The focus of the class is on advanced programming concepts with ROBOTC. Trainees learn to make use of the NXT’s processing power and third-party sensors which expand its capabilities. The class began with a review of the basic ROBOTC curriculum. It then moved into arrays, multi-tasking, custom user interfaces using the NXT LCD screen and buttons, and file input/output. The class worked together to write a custom I²C sensor driver for the Mindsensors Acceleration sensor seen here. Mindsensors Acceleration Sensor

The capstone project for the course involves autonomous navigation on a grid world. The program allows the NXT to find the most efficient path to its goal while avoiding obstacles. The class learned the concept of a “wavefront algorithm”, which enabled autonomous path planning in a world delineated by a grid field. The algorithm assumes that the robot will only use three movements: forward for one block, right turn and left turn. Based on these assumptions, each grid block has four neighbors. They are north, south, east and west of the current block.

The grid world (for our project it was a 10×5 grid) is represented in ROBOTC by a 2-Dimensional array of integers. Integer representations are as follows: robot = 99, goal = 2, obstacle = 1, empty space = 0. The wavefront begins at the goal and propagates outwards until all positions have a value other than zero. Each empty space neighbor of the goal is assigned a value of 3. Each empty space neighbor of the 3’s is assigned a value of 4. This pattern continues until there are no more empty spaces on the map. The robot then follows the most efficient path by moving to its neighbor with the lowest value until it reaches the goal.
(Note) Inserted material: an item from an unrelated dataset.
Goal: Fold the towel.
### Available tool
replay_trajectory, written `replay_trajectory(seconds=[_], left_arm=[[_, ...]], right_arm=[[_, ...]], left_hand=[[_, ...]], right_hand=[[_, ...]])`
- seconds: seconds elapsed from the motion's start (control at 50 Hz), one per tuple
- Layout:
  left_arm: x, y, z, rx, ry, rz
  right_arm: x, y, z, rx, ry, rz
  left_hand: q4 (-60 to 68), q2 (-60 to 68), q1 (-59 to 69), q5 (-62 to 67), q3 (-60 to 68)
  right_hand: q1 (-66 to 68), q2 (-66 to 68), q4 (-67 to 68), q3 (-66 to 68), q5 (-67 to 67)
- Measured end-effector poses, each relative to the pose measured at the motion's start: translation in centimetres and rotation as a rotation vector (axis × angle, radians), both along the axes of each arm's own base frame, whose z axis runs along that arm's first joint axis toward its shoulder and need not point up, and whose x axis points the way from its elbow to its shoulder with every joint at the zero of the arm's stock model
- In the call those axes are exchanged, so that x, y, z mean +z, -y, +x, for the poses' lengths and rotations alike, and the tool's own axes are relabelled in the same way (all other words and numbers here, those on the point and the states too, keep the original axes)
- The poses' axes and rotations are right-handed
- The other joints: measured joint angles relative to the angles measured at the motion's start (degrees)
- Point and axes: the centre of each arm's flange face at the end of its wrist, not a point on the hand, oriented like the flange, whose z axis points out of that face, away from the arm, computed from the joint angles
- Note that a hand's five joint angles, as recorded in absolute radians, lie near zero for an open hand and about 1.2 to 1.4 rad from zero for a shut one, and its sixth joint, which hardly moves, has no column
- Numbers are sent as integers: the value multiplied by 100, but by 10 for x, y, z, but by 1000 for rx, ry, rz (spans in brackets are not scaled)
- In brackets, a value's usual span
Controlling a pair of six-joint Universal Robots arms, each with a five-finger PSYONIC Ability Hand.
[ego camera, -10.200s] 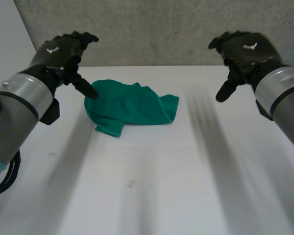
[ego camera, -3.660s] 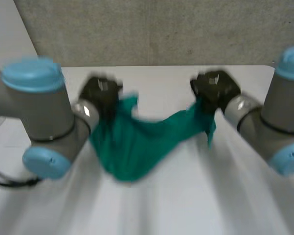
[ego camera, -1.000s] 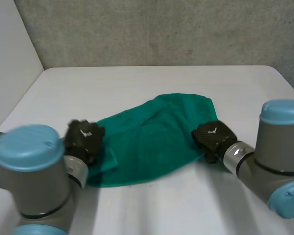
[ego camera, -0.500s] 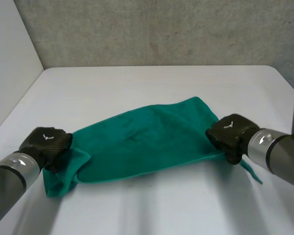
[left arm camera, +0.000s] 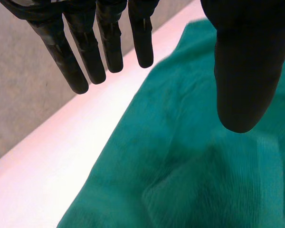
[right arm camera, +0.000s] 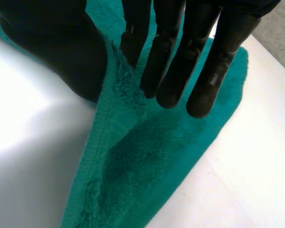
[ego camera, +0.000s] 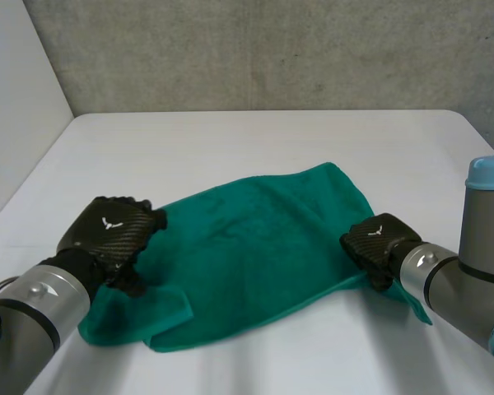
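The green towel (ego camera: 255,247) lies spread but rumpled near the tabletop's (ego camera: 230,140) front edge, no fold made yet, its right edge pinched by the fingers (right arm camera: 199,61) of the right hand (ego camera: 377,243), while the left hand (ego camera: 115,239) holds its fingers (left arm camera: 88,52) straight and empty over the left end.

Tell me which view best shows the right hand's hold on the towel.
The right wrist view: the right hand pinches the towel by its edge between thumb and fingers. The head view gives the hand's back at the towel's edge, hiding the pinch. The left wrist view has the left hand, open, above the towel.
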Motion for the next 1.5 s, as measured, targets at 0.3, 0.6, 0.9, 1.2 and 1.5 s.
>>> replay_trajectory(seconds=[0.3,0.6,0.9,1.2,1.5], left_arm=[[-49,-19,-44,38,136,54],[-90,-9,-63,102,186,-7],[-97,3,-51,121,263,-11],[-76,14,-38,146,288,-57],[56,2,0,97,53,-244]], right_arm=[[-7,-6,1,9,-6,13],[-13,-10,-1,10,-11,26],[-13,-4,-5,-12,-32,8],[-3,0,-7,-27,-55,-7],[116,-15,-25,13,-147,-152]], left_hand=[[118,73,45,159,22],[342,271,304,374,230],[2027,1969,1990,2043,1942],[4326,4292,3956,3981,4221],[4329,4310,3956,3981,4241]], right_hand=[[0,0,0,0,0],[0,0,1,0,0],[0,0,0,0,0],[0,0,0,0,0],[0,0,0,0,0]])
It is very exciting to see autonomous path planning implemented in ROBOTC because this is similar to the way full scale autonomous vehicles work. Check out the video of the path planning in action and the full ROBOTC code below. Our future plans are to incorporate these lessons into a new curriculum including multi-robot communications. If this seems like the type of project you would like to bring to your classroom, check back throughout the year for updates and also in the spring for availability for next summer’s ROBOTC Advanced Class.

Written by: Steve Comer


YouTube Direct Link 

Code for the first run of the program seen in the video:

Note that the only difference in the code for the second program is another obstacle in the 2D integer array.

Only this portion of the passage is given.